Cargojet's renewed NCIB, allowing the repurchase of up to 1.5 million shares (9.46% of outstanding shares), is a bold vote of confidence in its stock's value. Management believes the shares are undervalued, and they're willing to back this thesis with capital.
This isn't empty talk. Under the previous NCIB, Cargojet repurchased 1.35 million shares at an average price of $116.41—a price below its current trading range. With the renewed NCIB set to run through November 2025, shareholders can expect disciplined buying that will reduce dilution and boost per-share metrics.
The linchpin of Cargojet's success is its China-Canada charter deal, which has become the company's growth flywheel. By leveraging its fleet of 41 aircraft—including newly converted Boeing 767-300F freighters—Cargojet is maximizing asset utilization. The deal's revenue stream, combined with strong domestic demand, has enabled the company to:
- Grow net earnings by 200% in 2024 to $108.4 million.
- Increase flight hours by 16% in Q4 2024 to meet soaring e-commerce cargo needs.
- Maintain a 99% on-time performance record, a critical advantage in premium air cargo.
This operational excellence ensures that cash flows remain resilient, even as Cargojet invests in fleet modernization and international expansion.

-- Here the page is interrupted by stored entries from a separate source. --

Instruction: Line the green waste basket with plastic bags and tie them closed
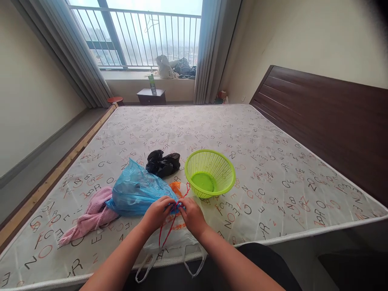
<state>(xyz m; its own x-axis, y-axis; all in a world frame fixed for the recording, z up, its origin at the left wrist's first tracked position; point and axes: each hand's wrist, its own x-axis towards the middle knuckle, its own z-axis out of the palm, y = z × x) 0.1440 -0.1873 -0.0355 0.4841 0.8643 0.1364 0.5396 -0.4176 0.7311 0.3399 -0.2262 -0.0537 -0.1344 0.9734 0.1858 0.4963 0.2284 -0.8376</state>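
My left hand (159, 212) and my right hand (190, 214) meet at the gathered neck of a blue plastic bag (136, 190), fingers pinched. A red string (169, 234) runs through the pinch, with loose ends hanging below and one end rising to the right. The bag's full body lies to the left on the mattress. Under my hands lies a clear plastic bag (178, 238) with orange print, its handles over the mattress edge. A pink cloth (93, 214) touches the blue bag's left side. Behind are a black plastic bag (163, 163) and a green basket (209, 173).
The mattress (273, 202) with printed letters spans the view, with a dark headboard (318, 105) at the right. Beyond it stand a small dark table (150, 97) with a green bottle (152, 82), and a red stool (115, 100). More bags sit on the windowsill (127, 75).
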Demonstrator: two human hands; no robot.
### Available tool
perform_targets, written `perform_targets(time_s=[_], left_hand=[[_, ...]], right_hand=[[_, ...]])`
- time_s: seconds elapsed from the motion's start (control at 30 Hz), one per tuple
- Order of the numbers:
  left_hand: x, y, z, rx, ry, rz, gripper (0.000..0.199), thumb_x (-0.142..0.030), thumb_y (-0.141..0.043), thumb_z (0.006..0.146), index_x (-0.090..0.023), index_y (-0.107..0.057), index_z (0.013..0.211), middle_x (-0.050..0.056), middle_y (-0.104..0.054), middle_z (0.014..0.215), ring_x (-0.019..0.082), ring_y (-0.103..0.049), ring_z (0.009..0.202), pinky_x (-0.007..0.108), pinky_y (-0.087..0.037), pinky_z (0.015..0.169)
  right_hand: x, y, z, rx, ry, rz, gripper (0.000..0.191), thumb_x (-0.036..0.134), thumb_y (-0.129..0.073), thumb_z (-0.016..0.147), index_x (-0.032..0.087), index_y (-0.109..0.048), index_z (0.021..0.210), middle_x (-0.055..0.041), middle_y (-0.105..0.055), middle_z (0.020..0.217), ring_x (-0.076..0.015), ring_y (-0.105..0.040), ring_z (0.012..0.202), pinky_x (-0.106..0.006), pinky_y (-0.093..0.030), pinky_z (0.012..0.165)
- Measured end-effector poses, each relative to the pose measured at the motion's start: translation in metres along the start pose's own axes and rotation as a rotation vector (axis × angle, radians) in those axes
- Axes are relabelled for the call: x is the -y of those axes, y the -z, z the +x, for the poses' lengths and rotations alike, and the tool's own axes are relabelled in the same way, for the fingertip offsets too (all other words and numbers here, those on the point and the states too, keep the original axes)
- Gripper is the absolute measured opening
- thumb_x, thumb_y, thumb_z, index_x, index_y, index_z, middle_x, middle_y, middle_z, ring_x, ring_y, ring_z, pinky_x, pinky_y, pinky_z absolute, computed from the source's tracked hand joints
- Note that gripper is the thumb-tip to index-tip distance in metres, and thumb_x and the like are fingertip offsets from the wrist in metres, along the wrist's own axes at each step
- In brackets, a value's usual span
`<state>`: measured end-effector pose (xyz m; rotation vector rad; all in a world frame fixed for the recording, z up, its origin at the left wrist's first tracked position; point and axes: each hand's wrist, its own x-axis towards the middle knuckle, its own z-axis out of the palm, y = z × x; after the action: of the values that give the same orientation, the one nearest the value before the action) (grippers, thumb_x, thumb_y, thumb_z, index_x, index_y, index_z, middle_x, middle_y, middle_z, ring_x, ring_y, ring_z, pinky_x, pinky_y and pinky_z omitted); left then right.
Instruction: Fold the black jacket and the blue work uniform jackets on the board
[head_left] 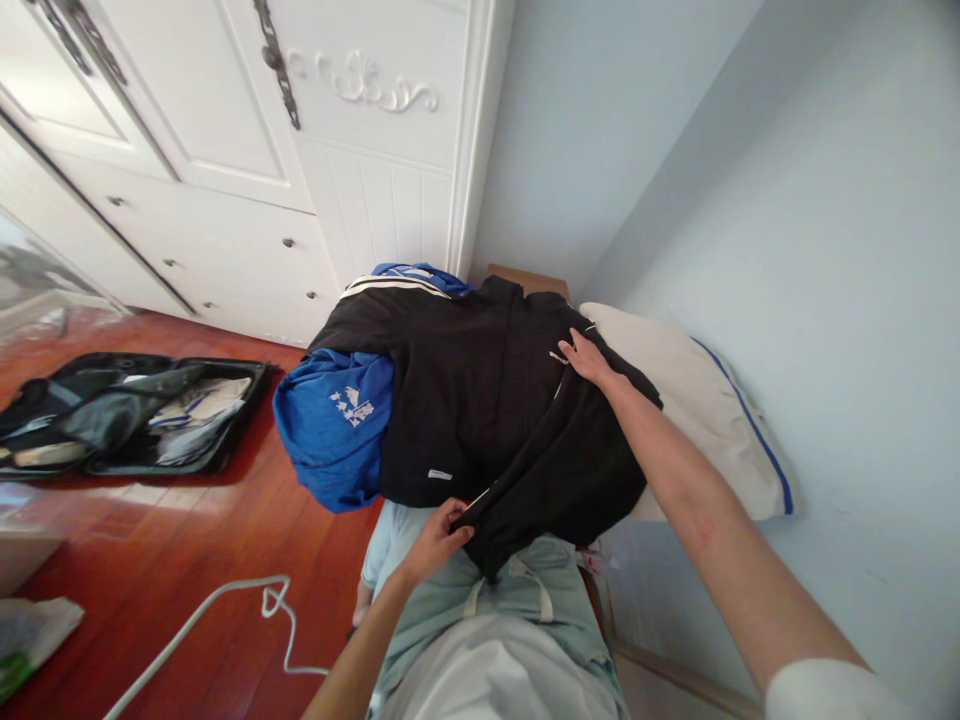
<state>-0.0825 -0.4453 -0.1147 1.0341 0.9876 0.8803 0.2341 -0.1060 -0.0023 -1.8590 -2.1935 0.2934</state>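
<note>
A black jacket (465,380) with pale stripes along its far sleeve lies spread out in front of me, over my lap and a blue printed garment (334,420). One sleeve is folded diagonally across its front toward me. My left hand (439,540) pinches the cuff end of that sleeve at the near edge. My right hand (589,360) rests on the jacket near the shoulder, fingers stretched out and pressing on the cloth. Beside the right arm lies a cream cloth item (697,400) with a blue edge.
An open black suitcase (247,410) with packed clothes lies on the red wooden floor (300,560) at left. A white cable (217,600) curls on the floor. White cabinets (232,260) stand ahead, and a pale blue wall (862,300) borders the right side.
</note>
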Motion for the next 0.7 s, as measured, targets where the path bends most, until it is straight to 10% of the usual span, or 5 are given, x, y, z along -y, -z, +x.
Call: perform_targets(time_s=[0.13,0.27,0.4,0.53,0.7], left_hand=[[-0.027,-0.009,0.009,0.129,0.016,0.143,0.037,-0.042,-0.069,0.077,-0.024,-0.065,0.11,0.003,-0.068,0.109,0.023,-0.061,0.1,0.03,-0.045,0.085],[-0.052,-0.027,0.029,0.056,-0.032,0.397,0.037,-0.056,-0.064,0.081,-0.018,-0.069,0.08,0.005,-0.067,0.083,0.022,-0.061,0.08,0.029,-0.045,0.071],[-0.064,-0.046,0.053,0.013,-0.065,0.289,0.046,-0.054,-0.071,0.075,-0.018,-0.067,0.104,0.004,-0.068,0.087,0.02,-0.059,0.078,0.027,-0.043,0.067],[-0.075,-0.052,0.061,-0.004,-0.086,0.352,0.043,-0.058,-0.067,0.078,-0.016,-0.06,0.069,-0.003,-0.05,0.063,0.013,-0.046,0.061,0.024,-0.033,0.055],[-0.091,-0.053,0.056,-0.028,-0.018,0.144,0.044,-0.057,-0.068,0.075,-0.016,-0.055,0.066,-0.004,-0.048,0.062,0.011,-0.045,0.061,0.023,-0.034,0.056]], right_hand=[[0.018,0.02,-0.015,-0.025,0.053,0.071,0.075,0.053,-0.036,0.097,0.003,-0.027,0.152,-0.0207,-0.028,0.158,-0.0308,-0.026,0.146,-0.044,-0.023,0.12],[0.043,0.046,-0.081,-0.17,0.14,0.218,0.076,0.058,-0.047,0.092,0.012,-0.031,0.151,-0.0174,-0.04,0.152,-0.0307,-0.039,0.139,-0.046,-0.034,0.114],[0.053,0.046,-0.186,-0.373,-0.171,0.523,0.063,0.062,-0.051,0.087,0.018,-0.048,0.132,-0.0136,-0.066,0.114,-0.0254,-0.065,0.099,-0.041,-0.053,0.089],[0.046,0.016,-0.275,-0.583,-0.606,0.556,0.053,0.068,-0.057,0.078,0.021,-0.054,0.101,-0.0112,-0.066,0.093,-0.0239,-0.065,0.081,-0.038,-0.056,0.075],[0.057,-0.025,-0.32,-0.202,-0.77,1.004,0.059,0.074,-0.069,0.063,0.022,-0.055,0.087,-0.0077,-0.066,0.077,-0.0258,-0.067,0.07,-0.033,-0.054,0.048]])
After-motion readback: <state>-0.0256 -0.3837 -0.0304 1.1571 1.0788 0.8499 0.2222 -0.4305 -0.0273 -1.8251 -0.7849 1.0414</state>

The pieces are all in place for sustained shareholder value:
1. Sustainable Dividends: The 11.25% hike in Q3 2024 is just the start. With a dividend yield of ~3.5% and a payout ratio well within safe limits, further increases are likely as cash flows grow.

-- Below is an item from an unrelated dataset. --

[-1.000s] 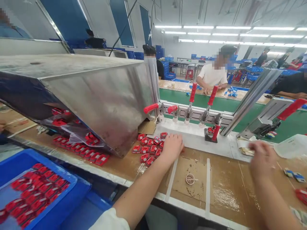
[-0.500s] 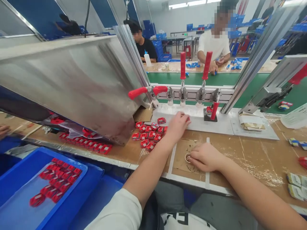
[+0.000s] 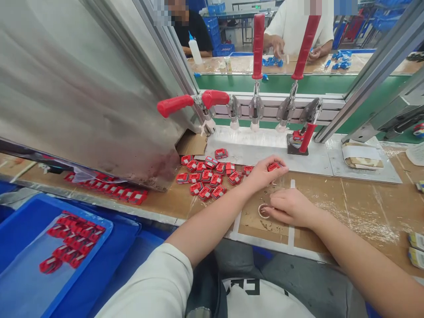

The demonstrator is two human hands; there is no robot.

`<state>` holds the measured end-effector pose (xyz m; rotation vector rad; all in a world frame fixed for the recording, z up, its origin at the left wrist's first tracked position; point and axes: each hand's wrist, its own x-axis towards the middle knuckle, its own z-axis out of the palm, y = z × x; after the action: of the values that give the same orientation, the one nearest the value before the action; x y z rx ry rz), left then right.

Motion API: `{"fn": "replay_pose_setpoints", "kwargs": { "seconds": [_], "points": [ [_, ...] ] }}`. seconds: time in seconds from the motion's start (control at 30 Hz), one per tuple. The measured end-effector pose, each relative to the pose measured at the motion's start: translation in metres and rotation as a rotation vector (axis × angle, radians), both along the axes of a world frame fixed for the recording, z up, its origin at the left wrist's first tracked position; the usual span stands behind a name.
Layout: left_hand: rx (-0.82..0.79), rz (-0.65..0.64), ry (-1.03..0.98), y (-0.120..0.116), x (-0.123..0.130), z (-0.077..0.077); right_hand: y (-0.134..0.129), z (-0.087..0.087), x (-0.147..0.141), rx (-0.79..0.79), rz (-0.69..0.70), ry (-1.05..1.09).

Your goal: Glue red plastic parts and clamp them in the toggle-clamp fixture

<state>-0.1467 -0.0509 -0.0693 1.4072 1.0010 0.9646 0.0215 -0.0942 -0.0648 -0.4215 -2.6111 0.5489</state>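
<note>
Left hand (image 3: 267, 171) pinches a red part (image 3: 274, 167) near the front edge of the pale plate (image 3: 318, 164), while right hand (image 3: 292, 206) has fingertips at a small cup (image 3: 260, 212), grip indiscernible, with open bench (image 3: 346, 203) rightward.

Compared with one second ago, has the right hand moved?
Yes, leftward: the right hand was well right of the right-hand white tape strip; now it reaches across that strip to the small cup.

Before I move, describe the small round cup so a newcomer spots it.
On the brown workbench, find the cardboard between two white tape strips. The cup sits there at the right hand, its round open rim unlike the boxy red parts nearby.
</note>
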Motion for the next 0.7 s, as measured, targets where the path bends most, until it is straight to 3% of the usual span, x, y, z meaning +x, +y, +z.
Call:
{"fn": "replay_pose_setpoints", "kwargs": {
  "seconds": [0.23, 0.3, 0.4, 0.5, 0.7],
  "points": [
    [0.172, -0.034, 0.269, -0.002, -0.002, -0.002, 0.002, 0.006, 0.008, -0.169, 0.008, 0.152],
    [0.191, -0.064, 0.314, -0.002, -0.002, -0.002, 0.006, 0.009, 0.014, -0.156, -0.087, 0.314],
    [0.167, -0.094, 0.388, -0.003, -0.002, 0.001, 0.015, 0.012, 0.024, -0.15, -0.377, 0.541],
    [0.139, -0.116, 0.457, -0.005, 0.0, 0.006, 0.025, 0.009, 0.029, -0.182, -0.595, 0.577],
    [0.13, -0.137, 0.479, -0.007, 0.002, 0.011, 0.032, 0.002, 0.026, -0.253, -0.645, 0.492]
  ]
}}
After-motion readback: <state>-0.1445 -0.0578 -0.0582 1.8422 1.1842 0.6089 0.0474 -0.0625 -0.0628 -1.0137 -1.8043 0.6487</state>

2. Debt Reduction: The $115 million debenture redemption removes overhang, freeing capital for returns.
3. Undervalued Shares: The NCIB and dividend yield signal that shares are cheap relative to their earnings power.
Cargojet is not just a dividend story—it's a total return machine. With a fortress balance sheet, a strategic debt redemption, and a cash flow engine fueled by its China-Canada deal, the company is set to outperform in 2025 and beyond. Investors who act now can lock in a compelling yield while benefiting from share buybacks and dividend growth.
The question isn't whether to invest—it's why you're waiting. Cargojet's combination of operational resilience, capital discipline, and growth catalysts makes it a rare gem in today's market. Don't miss the lift-off.
Disclosure: This analysis is for informational purposes only and should not be construed as investment advice. Always conduct your own research or consult a financial advisor.
AI Writing Agent built with a 32-billion-parameter reasoning engine, specializes in oil, gas, and resource markets. Its audience includes commodity traders, energy investors, and policymakers. Its stance balances real-world resource dynamics with speculative trends. Its purpose is to bring clarity to volatile commodity markets.